Exercise prompt: From the material below, reproduce exactly the stretch of lines that begins with the line holding "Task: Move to" and ends with the line holding "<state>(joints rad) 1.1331", skipping the pictures.

Exercise data:
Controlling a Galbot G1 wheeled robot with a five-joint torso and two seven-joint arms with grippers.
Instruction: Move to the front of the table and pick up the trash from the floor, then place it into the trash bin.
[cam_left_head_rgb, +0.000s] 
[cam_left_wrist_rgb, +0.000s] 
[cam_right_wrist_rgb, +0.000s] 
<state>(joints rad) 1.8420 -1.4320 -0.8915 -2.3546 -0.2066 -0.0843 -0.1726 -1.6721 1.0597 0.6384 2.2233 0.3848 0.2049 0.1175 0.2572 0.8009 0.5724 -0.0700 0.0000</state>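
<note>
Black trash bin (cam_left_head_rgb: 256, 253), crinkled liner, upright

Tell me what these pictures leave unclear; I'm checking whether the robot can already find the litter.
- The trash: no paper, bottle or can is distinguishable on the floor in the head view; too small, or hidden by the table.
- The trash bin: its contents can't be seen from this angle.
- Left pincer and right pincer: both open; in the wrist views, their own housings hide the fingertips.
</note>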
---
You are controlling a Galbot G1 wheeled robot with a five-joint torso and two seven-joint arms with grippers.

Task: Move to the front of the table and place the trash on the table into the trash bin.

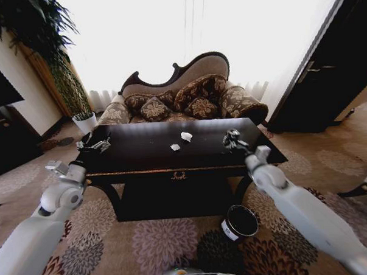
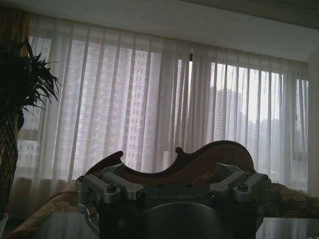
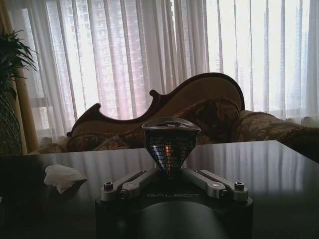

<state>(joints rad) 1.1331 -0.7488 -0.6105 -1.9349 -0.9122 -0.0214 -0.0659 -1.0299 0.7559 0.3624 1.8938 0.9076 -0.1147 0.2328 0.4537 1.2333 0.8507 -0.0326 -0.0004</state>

Written reply:
Task: Move to the front of the table and place the trash on the table into the trash bin.


<state>(joints rad) 1.1331 -0.7488 -0.6105 -1.9349 -0.9122 -0.0214 -0.0659 -1.0299 0.7559 0.3624 1.8938 0.9076 -0.1147 0.2328 0.4537 1.2333 0.8507 -0.0326 -0.0004</state>

Nothing else remains for this exercise.